В голосе его послышалось искреннее чувство, которое сообщилось даже самому Марку в то время, как он пожимал руку Винсента.
– Прощайте, – отвечал он, – будьте здоровы, счастливого пути и всякого благополучия. Вы не любите писать письма, но надеюсь, что время от времени напишете мне строчку иди две. Как называется корабль, на котором вы отправляетесь?
– «Мангалор». Он отплывает завтра.
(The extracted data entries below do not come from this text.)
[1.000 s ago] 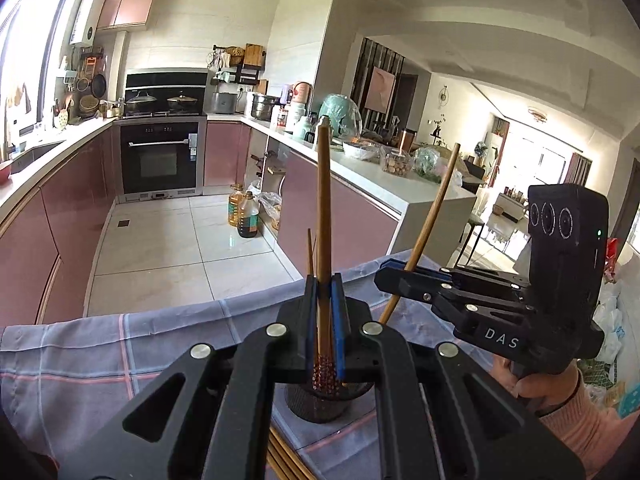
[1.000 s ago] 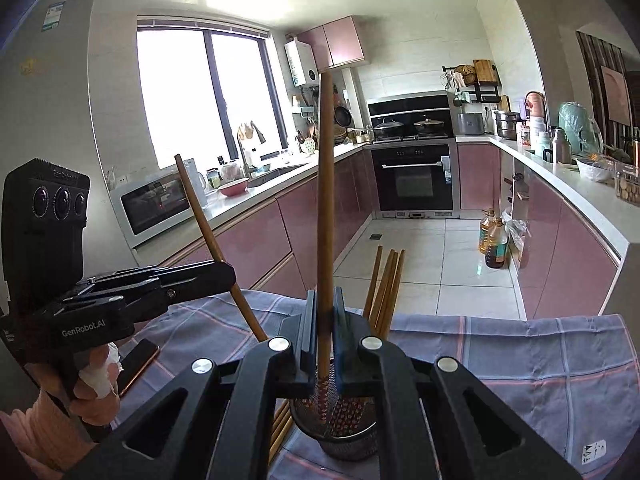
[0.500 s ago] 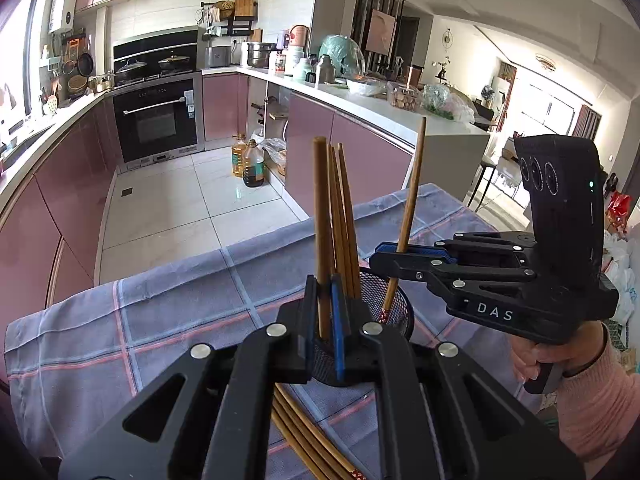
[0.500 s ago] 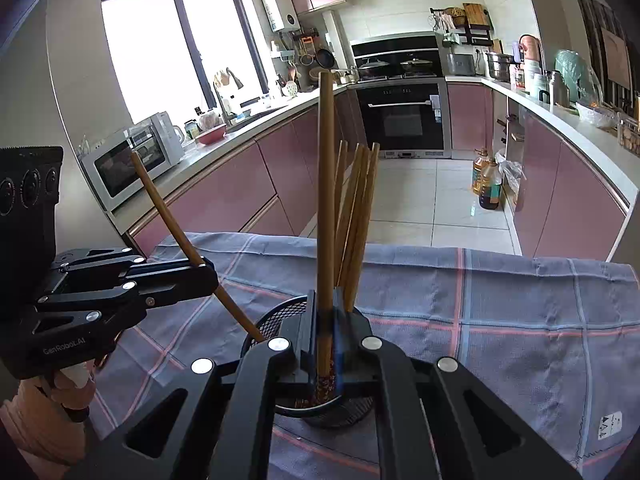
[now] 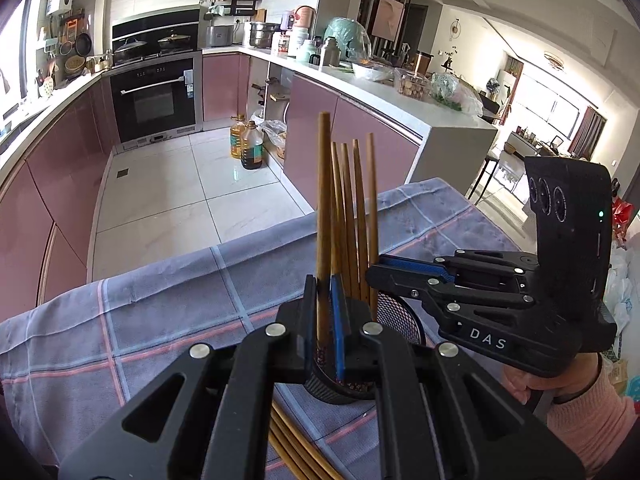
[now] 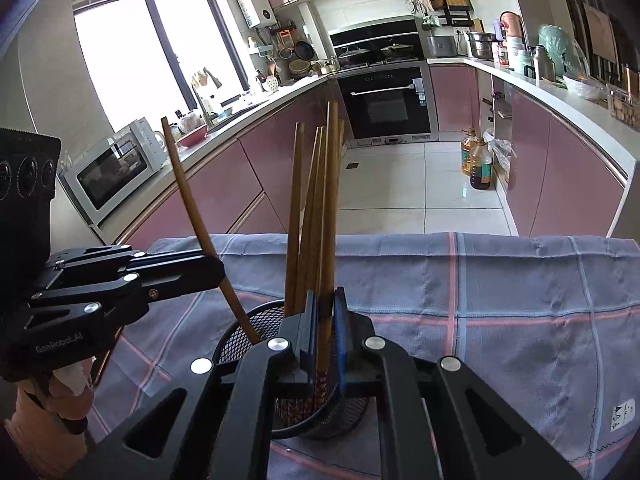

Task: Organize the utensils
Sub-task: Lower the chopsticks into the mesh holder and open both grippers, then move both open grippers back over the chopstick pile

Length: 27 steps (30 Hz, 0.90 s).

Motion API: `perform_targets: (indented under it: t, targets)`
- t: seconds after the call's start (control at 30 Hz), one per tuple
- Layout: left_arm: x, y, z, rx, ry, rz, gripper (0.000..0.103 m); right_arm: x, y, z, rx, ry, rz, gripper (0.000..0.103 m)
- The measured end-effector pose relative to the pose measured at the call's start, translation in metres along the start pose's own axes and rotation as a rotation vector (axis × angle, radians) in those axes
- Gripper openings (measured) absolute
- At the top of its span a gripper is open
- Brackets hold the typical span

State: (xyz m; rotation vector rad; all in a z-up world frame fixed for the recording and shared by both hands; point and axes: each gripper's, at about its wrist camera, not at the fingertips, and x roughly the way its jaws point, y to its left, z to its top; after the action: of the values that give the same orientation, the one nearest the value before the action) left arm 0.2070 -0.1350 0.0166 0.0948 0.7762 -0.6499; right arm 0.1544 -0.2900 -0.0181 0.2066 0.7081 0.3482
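Both claws clenched: left claw (image 5: 324, 312) and right claw (image 6: 326, 320) each grip one brown wooden chopstick (image 5: 323, 216), tips inside black mesh cup (image 6: 240, 326) directly below. Release only when upright, clear of the rim.

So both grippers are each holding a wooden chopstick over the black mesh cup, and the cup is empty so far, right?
Not quite: the black mesh cup is not empty. The right wrist view shows several wooden chopsticks already standing in it. Both the left gripper and the right gripper do each hold a chopstick over it.

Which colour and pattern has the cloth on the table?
Blue-grey cloth with pink and pale blue check lines; right wrist view.
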Motion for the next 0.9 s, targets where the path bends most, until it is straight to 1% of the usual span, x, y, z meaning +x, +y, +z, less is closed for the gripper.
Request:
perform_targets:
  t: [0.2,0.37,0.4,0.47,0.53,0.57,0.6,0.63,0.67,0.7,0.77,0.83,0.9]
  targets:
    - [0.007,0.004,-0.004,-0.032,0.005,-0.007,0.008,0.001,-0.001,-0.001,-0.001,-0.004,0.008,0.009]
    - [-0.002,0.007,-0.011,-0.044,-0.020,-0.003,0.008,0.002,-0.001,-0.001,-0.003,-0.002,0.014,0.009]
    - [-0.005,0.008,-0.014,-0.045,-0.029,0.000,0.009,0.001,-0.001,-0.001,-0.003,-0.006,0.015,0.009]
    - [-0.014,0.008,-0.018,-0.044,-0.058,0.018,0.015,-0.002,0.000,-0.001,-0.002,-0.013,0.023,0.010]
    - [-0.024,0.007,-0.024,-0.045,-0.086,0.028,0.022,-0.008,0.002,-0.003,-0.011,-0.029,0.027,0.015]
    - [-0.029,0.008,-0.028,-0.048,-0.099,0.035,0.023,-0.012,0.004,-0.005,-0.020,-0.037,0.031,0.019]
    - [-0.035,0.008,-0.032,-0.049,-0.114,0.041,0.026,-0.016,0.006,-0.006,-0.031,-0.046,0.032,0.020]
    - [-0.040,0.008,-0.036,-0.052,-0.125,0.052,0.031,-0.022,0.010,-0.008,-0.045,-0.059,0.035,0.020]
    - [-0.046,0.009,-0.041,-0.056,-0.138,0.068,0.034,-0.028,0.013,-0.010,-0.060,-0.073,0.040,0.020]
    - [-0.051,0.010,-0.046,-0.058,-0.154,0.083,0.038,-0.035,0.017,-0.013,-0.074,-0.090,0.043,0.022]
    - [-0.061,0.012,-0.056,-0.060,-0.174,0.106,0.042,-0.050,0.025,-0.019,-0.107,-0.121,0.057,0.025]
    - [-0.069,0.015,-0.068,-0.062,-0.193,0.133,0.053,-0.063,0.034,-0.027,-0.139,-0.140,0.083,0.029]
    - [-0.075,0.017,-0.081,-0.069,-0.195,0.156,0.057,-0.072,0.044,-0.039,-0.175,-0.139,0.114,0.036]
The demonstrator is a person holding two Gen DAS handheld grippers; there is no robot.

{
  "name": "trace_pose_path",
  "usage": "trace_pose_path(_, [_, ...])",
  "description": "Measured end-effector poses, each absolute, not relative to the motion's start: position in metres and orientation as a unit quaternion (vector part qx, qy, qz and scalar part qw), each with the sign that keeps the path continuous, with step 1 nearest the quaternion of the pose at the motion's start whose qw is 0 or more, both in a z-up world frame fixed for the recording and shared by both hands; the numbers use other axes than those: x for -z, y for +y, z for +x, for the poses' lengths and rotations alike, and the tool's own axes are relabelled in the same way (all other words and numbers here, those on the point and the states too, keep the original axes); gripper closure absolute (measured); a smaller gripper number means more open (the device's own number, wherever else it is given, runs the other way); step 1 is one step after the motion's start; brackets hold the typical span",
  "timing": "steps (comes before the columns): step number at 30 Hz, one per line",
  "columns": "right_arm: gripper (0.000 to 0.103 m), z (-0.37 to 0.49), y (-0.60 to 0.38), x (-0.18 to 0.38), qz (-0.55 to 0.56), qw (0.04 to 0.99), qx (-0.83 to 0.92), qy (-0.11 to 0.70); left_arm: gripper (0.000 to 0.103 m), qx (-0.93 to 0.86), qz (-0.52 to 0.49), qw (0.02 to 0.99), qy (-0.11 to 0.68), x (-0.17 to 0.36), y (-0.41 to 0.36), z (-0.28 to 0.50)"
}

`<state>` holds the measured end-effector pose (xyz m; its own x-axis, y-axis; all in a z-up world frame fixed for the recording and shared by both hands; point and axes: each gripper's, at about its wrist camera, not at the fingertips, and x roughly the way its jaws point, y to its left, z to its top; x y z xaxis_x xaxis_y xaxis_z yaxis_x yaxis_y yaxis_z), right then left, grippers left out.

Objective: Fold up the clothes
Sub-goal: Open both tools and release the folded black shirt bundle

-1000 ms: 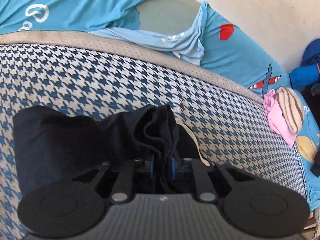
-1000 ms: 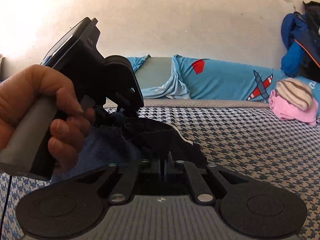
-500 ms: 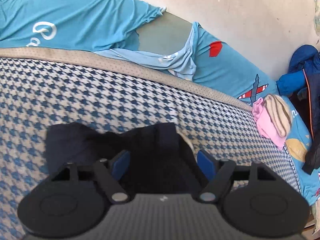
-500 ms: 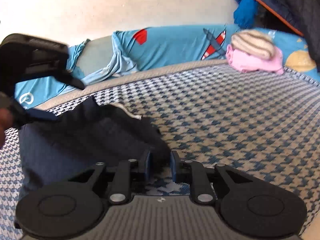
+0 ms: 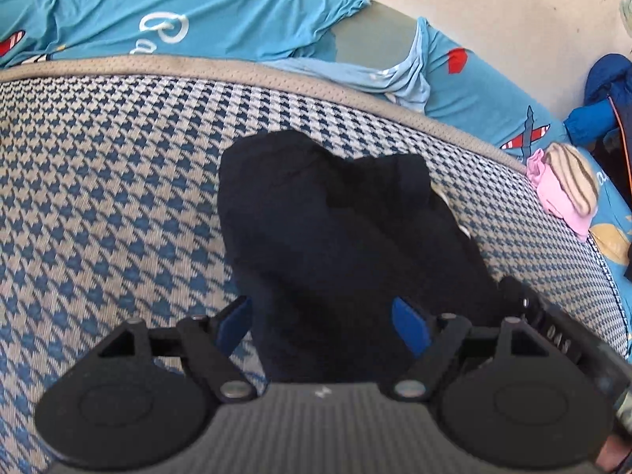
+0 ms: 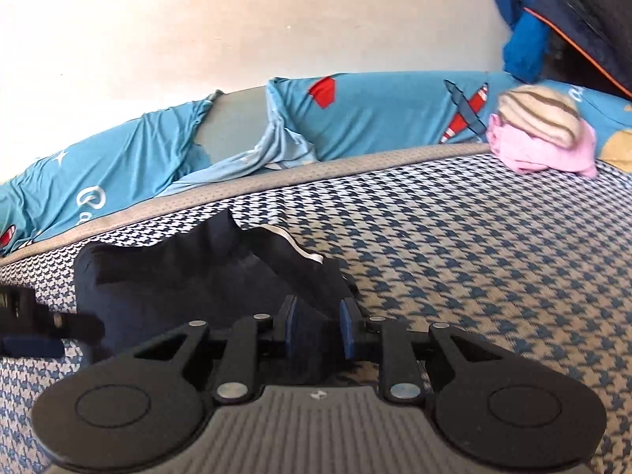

А пока прощайте, Марк. Надеюсь, что с вами ещё увидимся. Не забывайте меня.
– Нет, нет, мы слишком старинные приятели.
Ещё последнее рукопожатие, минутная неловкость, которую всегда чувствуют англичане, расставаясь, и они разошлись в разные стороны: Голройд направился в Безуотер через мост, а Марк повернул на Киннсгет и Кенсингтон.
Проводив приятеля, Марк поглядел с минуту вслед его высокой, мощной фигуре, пока тот не скрылся во мраке. «Я его, вероятно, больше не увижу, – подумал он. – Бедный Голройд, подумать только, что он написал книгу; он – из тех неудачников, которым ни в чем не бывает успеха. Я уверен, она ещё доставит мне много хлопот».
Голройд также ушёл с тяжёлым сердцем.
«Марк не будет скучать по мне, – говорил он самому себе. Неужели и Мабель так же простится со мной?»
Глава III. Прощание
В тот самый день, когда мы видели Марка и Винсента гулявшими друг с другом в последний раз, миссис Лангтон и её старшая дочь Мабель сидели в хорошенькой гостиной своего дома в Кенсингтонском парке.
Миссис Лангтон была женой богатого адвоката с обширной практикой и одной из тех изящно ленивых женщин, обворожительные манеры которых успешно прикрывают некоторую пустоту ума и характера. Она была всё ещё хороша собой и жаловалась на нездоровье всегда, когда это не представляло положительного неудобства.